Il l'a reconnu, le survivant du cancer qui domine le monde du cyclisme était "un mythe", un "grand mensonge répété de nombreuses fois".

A ceux qu'il a blessés, Armstrong, qui a reconnu avoir été un "tyran", a offert des excuses. Sans plus.

L'ensemble a grandement manqué de passion -peut-être réservée au second volet diffusé vendredi- et de conviction.

Comme si Armstrong, dopé pendant des années à l'EPO, la testostérone et aidé par d'innombrables transfusions sanguines, regrettait plus d'avoir été confondu que d'avoir fauté.

Sa plus grande erreur finalement? Etre revenu en 2009, déclenchant probablement les aveux de Floyd Landis, l'homme par qui tout est arrivé.

"Nous ne serions pas assis ici, sinon", a-t-il reconnu lors de son face-à-face avec Oprah Winfrey, dans une triste chambre d'hôtel d'Austin, au Texas.

Qu'a reconnu Armstrong, au juste?

Qu'il s'est dopé, sans même entrer des les détails. Et seulement jusqu'en 2005, essayant de faire croire qu'il a terminé, à 38 ans, troisième du Tour de France 2009 sans tricher.

Qu'il était un petit tyran, pas au point d'avoir pouvoir d'embauche et de licenciement au sein d'une équipe dont il était le leader indiscuté et en partie propriétaire.

"LA VICTOIRE À TOUT PRIX"

Rien en revanche sur les complicités présumées dont il aurait bénéficié de la part de l'Union cycliste internationale (UCI) notamment.

"Il n'y a jamais eu de contrôle positif (sur le Tour de Suisse 2001). L'UCI n'a rien couvert", a-t-il assuré.

Rien non plus sur le Dr Michele Ferrari, tête pensante du programme antidopage de l'US Postal puis de la Discovery Channel. "Un mec bien", selon Armstrong.

Emma O'Reilly, une soigneuse qui a témoigné contre lui, n'a pas eu droit aux mêmes égards lors d'un entretien au cours duquel Armstrong n'a jamais tremblé.

O'Reilly a été "renversée" au passage, traînée en justice.
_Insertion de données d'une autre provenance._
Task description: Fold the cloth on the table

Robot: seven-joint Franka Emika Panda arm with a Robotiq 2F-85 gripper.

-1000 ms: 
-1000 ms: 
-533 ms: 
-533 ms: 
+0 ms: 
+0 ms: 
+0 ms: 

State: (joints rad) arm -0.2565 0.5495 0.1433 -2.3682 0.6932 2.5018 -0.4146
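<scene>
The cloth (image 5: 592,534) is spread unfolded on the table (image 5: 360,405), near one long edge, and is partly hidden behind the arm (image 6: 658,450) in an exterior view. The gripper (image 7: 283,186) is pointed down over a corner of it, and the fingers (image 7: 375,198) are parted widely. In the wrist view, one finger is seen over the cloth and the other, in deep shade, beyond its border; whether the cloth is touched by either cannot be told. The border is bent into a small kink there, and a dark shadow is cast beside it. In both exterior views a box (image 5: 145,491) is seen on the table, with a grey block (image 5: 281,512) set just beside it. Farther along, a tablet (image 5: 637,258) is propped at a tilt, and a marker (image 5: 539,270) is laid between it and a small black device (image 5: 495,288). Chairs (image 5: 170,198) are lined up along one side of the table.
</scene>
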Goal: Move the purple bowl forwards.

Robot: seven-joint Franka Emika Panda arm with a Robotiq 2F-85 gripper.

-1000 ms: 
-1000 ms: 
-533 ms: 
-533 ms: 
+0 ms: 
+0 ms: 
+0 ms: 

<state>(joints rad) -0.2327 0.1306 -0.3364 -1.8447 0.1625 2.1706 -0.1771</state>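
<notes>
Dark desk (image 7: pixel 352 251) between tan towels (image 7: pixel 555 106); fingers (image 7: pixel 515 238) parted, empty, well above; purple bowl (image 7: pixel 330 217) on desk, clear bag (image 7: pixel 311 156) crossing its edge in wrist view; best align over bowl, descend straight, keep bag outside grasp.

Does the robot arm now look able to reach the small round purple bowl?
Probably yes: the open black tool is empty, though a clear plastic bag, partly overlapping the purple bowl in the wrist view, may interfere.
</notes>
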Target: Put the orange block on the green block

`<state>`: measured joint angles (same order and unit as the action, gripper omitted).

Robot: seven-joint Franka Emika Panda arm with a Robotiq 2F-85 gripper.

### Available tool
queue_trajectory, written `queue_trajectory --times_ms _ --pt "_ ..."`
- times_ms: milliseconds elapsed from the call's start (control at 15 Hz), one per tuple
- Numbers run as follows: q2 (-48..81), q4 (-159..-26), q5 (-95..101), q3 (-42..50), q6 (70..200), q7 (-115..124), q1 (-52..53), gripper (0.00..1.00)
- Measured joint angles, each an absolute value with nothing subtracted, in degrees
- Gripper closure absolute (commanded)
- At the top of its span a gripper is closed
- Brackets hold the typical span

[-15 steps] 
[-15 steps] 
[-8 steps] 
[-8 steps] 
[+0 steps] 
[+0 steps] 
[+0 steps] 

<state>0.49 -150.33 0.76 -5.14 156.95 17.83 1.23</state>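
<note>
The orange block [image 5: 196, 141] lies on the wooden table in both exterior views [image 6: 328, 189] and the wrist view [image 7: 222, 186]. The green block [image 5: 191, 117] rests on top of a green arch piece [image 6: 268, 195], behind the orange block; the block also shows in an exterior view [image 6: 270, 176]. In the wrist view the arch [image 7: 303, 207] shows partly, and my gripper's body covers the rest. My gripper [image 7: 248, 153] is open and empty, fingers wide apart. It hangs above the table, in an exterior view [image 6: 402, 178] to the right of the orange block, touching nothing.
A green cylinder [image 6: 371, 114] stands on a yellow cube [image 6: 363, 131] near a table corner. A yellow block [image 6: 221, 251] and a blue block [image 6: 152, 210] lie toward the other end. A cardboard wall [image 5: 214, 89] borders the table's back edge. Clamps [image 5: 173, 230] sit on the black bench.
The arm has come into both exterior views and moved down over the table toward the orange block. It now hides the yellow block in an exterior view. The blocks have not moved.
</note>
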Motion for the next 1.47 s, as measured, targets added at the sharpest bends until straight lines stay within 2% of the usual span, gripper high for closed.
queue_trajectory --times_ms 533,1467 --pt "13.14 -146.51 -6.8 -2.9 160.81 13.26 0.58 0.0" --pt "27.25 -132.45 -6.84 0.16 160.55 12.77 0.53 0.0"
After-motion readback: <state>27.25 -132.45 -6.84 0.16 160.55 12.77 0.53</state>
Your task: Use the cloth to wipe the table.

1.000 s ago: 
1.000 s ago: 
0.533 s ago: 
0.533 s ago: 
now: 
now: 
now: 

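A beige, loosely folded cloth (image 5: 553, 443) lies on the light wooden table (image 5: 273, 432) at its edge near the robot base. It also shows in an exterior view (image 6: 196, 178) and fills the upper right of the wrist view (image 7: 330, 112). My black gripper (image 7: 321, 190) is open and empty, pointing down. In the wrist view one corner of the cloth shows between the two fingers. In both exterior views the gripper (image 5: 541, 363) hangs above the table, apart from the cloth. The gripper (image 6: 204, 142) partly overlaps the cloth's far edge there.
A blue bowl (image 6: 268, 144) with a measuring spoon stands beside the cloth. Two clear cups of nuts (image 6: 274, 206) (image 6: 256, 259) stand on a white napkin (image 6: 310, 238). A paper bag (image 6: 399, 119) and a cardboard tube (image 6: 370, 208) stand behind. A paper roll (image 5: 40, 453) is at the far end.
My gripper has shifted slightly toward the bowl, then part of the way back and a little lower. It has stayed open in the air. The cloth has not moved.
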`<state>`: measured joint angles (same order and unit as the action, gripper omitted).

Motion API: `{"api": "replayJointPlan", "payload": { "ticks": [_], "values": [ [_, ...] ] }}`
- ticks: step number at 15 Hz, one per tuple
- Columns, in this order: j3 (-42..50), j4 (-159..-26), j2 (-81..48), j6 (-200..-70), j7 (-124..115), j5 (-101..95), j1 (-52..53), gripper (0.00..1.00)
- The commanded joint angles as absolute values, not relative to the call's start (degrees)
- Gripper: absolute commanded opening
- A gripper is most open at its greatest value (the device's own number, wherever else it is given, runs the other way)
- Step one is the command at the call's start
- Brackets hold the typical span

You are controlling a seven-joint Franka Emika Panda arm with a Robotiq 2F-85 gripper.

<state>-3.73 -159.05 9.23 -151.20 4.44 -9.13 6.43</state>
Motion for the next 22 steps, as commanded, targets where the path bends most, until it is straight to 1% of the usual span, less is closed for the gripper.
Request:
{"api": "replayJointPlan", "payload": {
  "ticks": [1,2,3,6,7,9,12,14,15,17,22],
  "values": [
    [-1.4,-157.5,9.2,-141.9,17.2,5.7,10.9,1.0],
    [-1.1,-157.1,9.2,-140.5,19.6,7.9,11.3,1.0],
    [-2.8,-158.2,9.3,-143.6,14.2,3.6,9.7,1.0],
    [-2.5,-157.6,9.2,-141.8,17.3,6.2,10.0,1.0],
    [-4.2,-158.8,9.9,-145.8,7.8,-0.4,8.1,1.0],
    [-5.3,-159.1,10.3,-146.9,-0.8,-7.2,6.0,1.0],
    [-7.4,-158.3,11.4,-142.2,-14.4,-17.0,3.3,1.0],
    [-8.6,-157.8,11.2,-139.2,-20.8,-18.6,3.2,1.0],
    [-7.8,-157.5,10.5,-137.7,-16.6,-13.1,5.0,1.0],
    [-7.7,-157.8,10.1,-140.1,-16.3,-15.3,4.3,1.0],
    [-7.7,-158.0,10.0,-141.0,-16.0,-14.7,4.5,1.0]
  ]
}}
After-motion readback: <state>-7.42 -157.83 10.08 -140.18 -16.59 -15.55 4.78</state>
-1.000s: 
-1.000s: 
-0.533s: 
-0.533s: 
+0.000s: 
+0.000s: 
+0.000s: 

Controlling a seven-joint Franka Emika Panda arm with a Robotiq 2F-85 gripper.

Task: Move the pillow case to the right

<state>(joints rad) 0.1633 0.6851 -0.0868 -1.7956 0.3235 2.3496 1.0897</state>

"Pour être honnête Oprah, on a traîné en justice tant de gens... Je ne suis pas certain que ce soit le cas (pour O'Reilly)", a-t-il osé, sourire à l'appui.

Ironique ou non, Armstrong a expliqué qu'à l'époque il n'avait pas l'impression de tricher.

"J'ai regardé la définition de tricher dans le dictionnaire", a-t-il avancé, sans rire cette fois, concluant que cette définition ne s'appliquait pas à lui.

Puisque tout le monde le faisait. Christophe Bassons, contraint de quitter le Tour 1999 pour avoir émis quelques doutes sur les performances d'Armstrong, appréciera.

Cynique jusqu'au bout, Armstrong a même abattu la carte cancer pour se justifier.

"Après avoir vaincu le cancer, j'ai développé cette mentalité de la victoire à tout prix", a-t-il expliqué.

Il le dit lui-même toutefois: "Je ne suis pas le mec le plus crédible du monde".

Le cancer, ses enfants, notamment, devraient dominer le second volet du Lance/Oprah show, samedi à partir de 02h00 GMT. Comme lors de la première partie, Armstrong essaiera d'être le metteur en scène de sa propre déchéance.